Alien life is virtually certain to exist somewhere. I don’t suppose there’s a whole lot we can do with this information. The only chance that it might affect us in any meaningful way is if the alien life in question is (a) intelligent, and (b) advanced enough to be spacefaring over galactic-level distances. The former doesn’t seem terribly far-fetched and the latter is only dependent upon what I would imagine is a relatively attainable set of variables. In either case it’s pretty interesting to think: We’re pretty much guaranteed to not be alone in the universe. Don’t be grumpily doubtful about it. Admit it: You want to believe.

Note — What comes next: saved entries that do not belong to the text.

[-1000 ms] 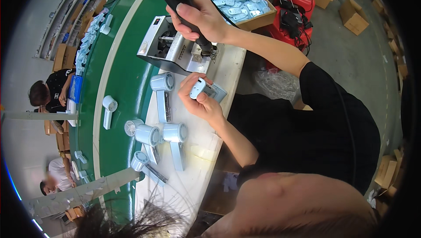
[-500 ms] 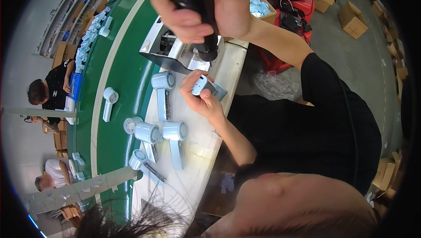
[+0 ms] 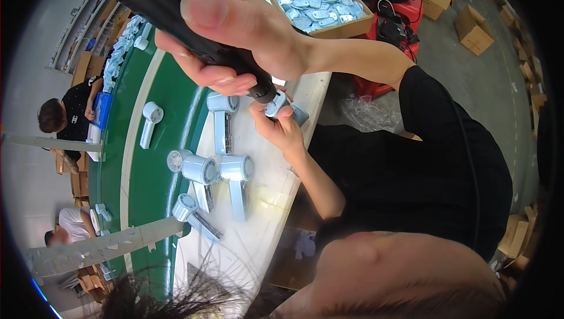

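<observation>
My right hand point(image 3: 241, 37) is wrapped round a black electric screwdriver point(image 3: 202, 40), held at a slant. The driver's lower end meets the end face of a light-blue handheld fan part point(image 3: 275, 106), hiding the exact contact point. My left hand point(image 3: 279, 128) grips that part between thumb and fingers, near the edge of the white worktop point(image 3: 267, 201). Beside it lie light-blue handheld fans, among them an upper fan point(image 3: 223, 119), a middle fan point(image 3: 200, 171), a right fan point(image 3: 237, 181) and a lower fan point(image 3: 197, 216). Some show open handles.
A cardboard box of light-blue covers point(image 3: 323, 10) stands on the worktop's far end. Along the green conveyor point(image 3: 158, 137) lies a single fan point(image 3: 151, 122). A grey metal beam point(image 3: 111, 248) crosses the lower left. Co-workers sit across the conveyor. A red stool point(image 3: 405, 19) carries black cables.
My right hand has lowered the screwdriver and tilted it; its end is now at the part's end face. My left hand has shifted slightly. The box of covers is now more visible.
</observation>
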Demonstrator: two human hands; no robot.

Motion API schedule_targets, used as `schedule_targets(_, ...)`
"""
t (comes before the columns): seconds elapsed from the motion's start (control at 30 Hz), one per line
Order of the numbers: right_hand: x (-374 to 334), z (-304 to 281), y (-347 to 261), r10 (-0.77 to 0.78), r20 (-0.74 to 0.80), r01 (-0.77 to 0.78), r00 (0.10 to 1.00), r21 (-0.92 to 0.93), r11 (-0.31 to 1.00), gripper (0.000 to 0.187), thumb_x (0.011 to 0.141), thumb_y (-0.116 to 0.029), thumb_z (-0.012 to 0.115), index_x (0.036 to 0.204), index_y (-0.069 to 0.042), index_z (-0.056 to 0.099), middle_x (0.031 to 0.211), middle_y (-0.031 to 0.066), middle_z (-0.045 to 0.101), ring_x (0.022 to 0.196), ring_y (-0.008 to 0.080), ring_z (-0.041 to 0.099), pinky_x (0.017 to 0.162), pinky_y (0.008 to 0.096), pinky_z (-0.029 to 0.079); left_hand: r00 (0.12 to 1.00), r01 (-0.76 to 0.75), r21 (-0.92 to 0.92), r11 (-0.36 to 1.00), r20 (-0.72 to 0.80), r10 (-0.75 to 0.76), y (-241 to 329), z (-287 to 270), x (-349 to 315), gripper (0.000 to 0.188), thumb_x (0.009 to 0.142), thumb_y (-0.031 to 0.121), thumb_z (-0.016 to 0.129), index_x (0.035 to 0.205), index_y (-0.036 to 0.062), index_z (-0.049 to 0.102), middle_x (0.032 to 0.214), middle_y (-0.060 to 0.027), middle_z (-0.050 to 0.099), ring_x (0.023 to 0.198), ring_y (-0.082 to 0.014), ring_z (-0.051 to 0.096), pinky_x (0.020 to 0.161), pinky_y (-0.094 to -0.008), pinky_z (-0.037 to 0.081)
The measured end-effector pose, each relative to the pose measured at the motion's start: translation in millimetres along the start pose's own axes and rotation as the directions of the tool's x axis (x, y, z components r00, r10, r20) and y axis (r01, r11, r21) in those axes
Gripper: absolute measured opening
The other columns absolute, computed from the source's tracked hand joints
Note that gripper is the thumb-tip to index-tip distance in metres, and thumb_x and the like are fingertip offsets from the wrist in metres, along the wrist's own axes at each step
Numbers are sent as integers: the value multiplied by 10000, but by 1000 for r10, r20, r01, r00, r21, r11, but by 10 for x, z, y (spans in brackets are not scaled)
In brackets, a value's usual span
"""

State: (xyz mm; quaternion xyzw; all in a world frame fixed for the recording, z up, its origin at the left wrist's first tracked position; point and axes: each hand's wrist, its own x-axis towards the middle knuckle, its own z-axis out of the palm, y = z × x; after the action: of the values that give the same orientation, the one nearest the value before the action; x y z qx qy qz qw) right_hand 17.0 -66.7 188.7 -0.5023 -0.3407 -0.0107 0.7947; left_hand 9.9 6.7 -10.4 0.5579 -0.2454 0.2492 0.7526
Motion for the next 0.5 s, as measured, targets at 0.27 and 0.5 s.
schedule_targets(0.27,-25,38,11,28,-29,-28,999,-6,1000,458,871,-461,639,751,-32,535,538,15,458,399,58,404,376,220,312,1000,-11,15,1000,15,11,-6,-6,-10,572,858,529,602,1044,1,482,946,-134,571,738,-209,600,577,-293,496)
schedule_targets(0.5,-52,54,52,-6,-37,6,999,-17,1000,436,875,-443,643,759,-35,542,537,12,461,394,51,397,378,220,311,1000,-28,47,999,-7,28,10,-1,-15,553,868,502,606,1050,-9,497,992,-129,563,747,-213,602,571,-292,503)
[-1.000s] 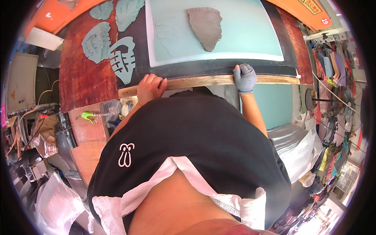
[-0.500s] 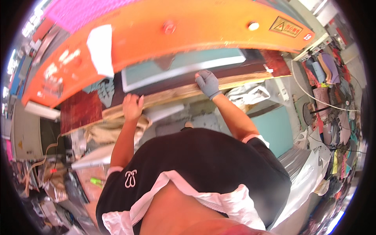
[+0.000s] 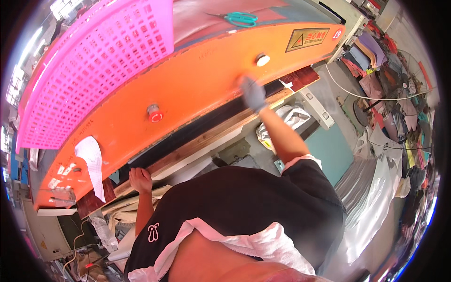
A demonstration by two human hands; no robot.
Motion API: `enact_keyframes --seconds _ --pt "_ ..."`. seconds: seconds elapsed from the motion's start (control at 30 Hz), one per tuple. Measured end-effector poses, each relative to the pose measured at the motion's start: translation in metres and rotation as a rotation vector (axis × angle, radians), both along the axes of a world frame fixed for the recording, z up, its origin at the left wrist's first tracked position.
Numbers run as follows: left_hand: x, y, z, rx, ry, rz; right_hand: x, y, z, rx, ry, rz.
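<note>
A long orange machine beam (image 3: 202, 84) with a red push button (image 3: 155, 115) and a white-capped knob (image 3: 262, 59) runs across the scene. Under it lies a wooden board (image 3: 206, 139) with a dark top. My bare left hand (image 3: 141, 179) is at the board's front edge near its left end, its fingers curled over it. My right hand (image 3: 254, 95), in a grey glove with bare fingertips, is lifted in front of the beam below the white-capped knob. Motion smears its fingers, and whether they touch the beam I cannot tell.
A pink perforated basket (image 3: 98, 70) and teal-handled scissors (image 3: 242, 19) lie on top of the machine. A paper sheet (image 3: 91, 162) hangs from the beam. Below right are a teal panel (image 3: 331, 148) and plastic sheeting (image 3: 366, 197). Coloured scraps (image 3: 399, 70) are heaped far right.
My right hand has left the board's edge and risen to the beam. My left hand stays at the edge. The view has turned, and the white-framed teal sheet on the board no longer shows.
</note>
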State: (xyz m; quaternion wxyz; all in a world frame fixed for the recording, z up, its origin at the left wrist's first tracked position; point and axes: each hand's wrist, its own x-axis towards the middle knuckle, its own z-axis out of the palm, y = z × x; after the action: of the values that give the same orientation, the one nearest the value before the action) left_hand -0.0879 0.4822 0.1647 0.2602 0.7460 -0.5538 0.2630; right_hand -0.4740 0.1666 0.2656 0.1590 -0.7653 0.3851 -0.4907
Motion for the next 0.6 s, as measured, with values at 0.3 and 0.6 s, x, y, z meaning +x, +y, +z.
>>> enact_keyframes --seconds 0.3,0.6 --pt "0.001 -0.005 0.009 0.067 0.086 0.039 0.042 0.055 -0.077 -0.169 0.482 0.228" --pt "-0.002 -0.023 0.025 0.097 0.302 0.123 0.039 0.042 -0.063 -0.086 0.515 0.301"
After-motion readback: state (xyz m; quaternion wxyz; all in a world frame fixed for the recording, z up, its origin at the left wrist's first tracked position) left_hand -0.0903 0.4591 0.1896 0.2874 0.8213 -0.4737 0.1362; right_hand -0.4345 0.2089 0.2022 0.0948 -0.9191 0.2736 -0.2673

In recent years I've trended in the opposite direction: "outer" space, the supposedly infinite universe, incalculable cosmic matter....I'm thinking it's not real. It's the attempt of prideful men to make the incomprehensible, knowable. To bring it under the thumb of "Science," that great aphrodisiac of the Left. The purpose is twofold: the supposed endless void of the universe is meant to diminish us spiritually, and yet their ability to distill and explain its complexity elevates them to high priests of the secular religion. They destroy God, and take His place.
I'm reminded of what Mrs. Carmody said in the great Stephen King movie, The Mist. "We are being punished. For going against the will of God. For going against His forbidden rules of old. Walking on the moon! Or, splitting His atoms! Or, or, stem cells, and abortions! For destroying the secrets of life, that only God above has any right to!"
I'm on Team Carmody! Space is fake.
Check out Hugh Ross. He's an evangelical autistic astrophysicist. He makes an argument I've never heard from the likes of Sean Carroll or Tyson De Grass. Essentially there are 13 essential parameters to life and they have to do with proximity to other gravitational bodies, closeness of a sun/star, rotational principles, density of the galactic cores, supernovas, black holes, cosmic expansion, etc. This may sound like a list of terms but consider the just the cosmic expansion coefficient, the the entire universe MUST be the size it is in order for the earth to exist. Basically, after I listened to him I realized any chance at intelligent life requires way more than 10 to x and having the universal solvent nearby. Entire galaxies can be ruled out just based on their shape. Could there be dolphins on other planets, yes, or bacteria? Yes, but it would take a whole lot to find anything close to intelligent life in need of redemption.
I am a skeptic by nature even of my beloved catholic faith, but upon hearing everyone out, I am moving to an honest intellectual foundation for Deisim-->Theism---> the God of the bible.
Hugh Ross gives a talk that goes just like that.